As cerâmicas colocadas nas bancadas conferem à exposição horizontalidade, em oposição à verticalidade da instalação fotográfica. Cerâmicas realizadas em alta temperatura, na sua maioria esmaltadas executadas a partir de moldes de vegetais, de peixes e de moluscos. Estes trabalhos partem de uma desconstrução, fragmentação, onde se nota a influência de Bordalo Pinheiro. Ana Kesselring começou a trabalhar estes elementos quando veio a Portugal, “no último ano comecei a trabalhar com a mistura destes elementos com o corpo feminino, moldei o corpo de uma amiga.”

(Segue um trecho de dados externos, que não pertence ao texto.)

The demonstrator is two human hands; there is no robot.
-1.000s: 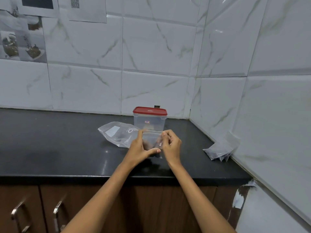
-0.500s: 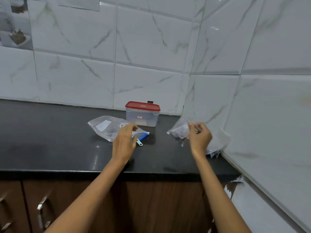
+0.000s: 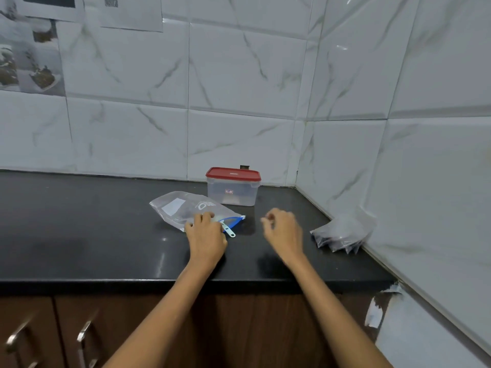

A artista considera todos os corpos de igual importância quer sejam humanos ou não, continuando a citar a artista, “ao mesmo tempo, na exposição o corpo aparece sempre fragmentado, tanto na primeira bancada, que é mais como uma mesa anatómica, como na hotte que remete à relíquia e aos ex-votos. Isso está relacionado à minha história pessoal, por motivos que não vêm ao caso, deixaram-me uma percepção negativa sobre meu próprio corpo, e também pela identidade que busco construir desse corpo-alma através do meu trabalho, das minhas vivências fora do Brasil etc.”

No percepção da desconstrução da exposição sentimos a dualidade da homenagem e do sofrimento, “o movimento explica a forma! — e na sucessão também se encontrava a dor porque o corpo era mais lento que o movimento de continuidade ininterrupta. A imaginação apreendia e possuía o futuro do presente, enquanto o corpo restava no começo do caminho, vivendo em outro ritmo, cego à experiência do espírito...”[2] A exposição de uma sensualidade advinda da água e do feminino, transporta-nos para o imaginário da artista.

As preocupações ambientais são evidentes e refletem-se na exposição que nos alerta no sentido em que a nossa relação com a Natureza pode influenciar o futuro da Terra. “Talvez estejamos apenas numa encruzilhada, a agulha da bússola ainda não se tenha estabilizado na indicação de um norte e tudo isto seja normal. Talvez seja só uma questão de tempo e daqui a nada vejamos mais claro. Contudo, seria equívoco não reconhecer até que ponto vivemos um daqueles momentos em que não conseguimos dizer ao certo para onde caminhamos – nem como sociedade, nem como indivíduos.” [3]

Sofia Marçal

 

 

 

 




[1] Sigmund Freud, in: O Mal-Estar da Civilização, p. 14.

[2]  Clarice Lispector, in: Perto do Coração Selvagem, p.23.

[3] José Tolentino Mendonça in: O pequeno caminho das grandes perguntas, p. 70.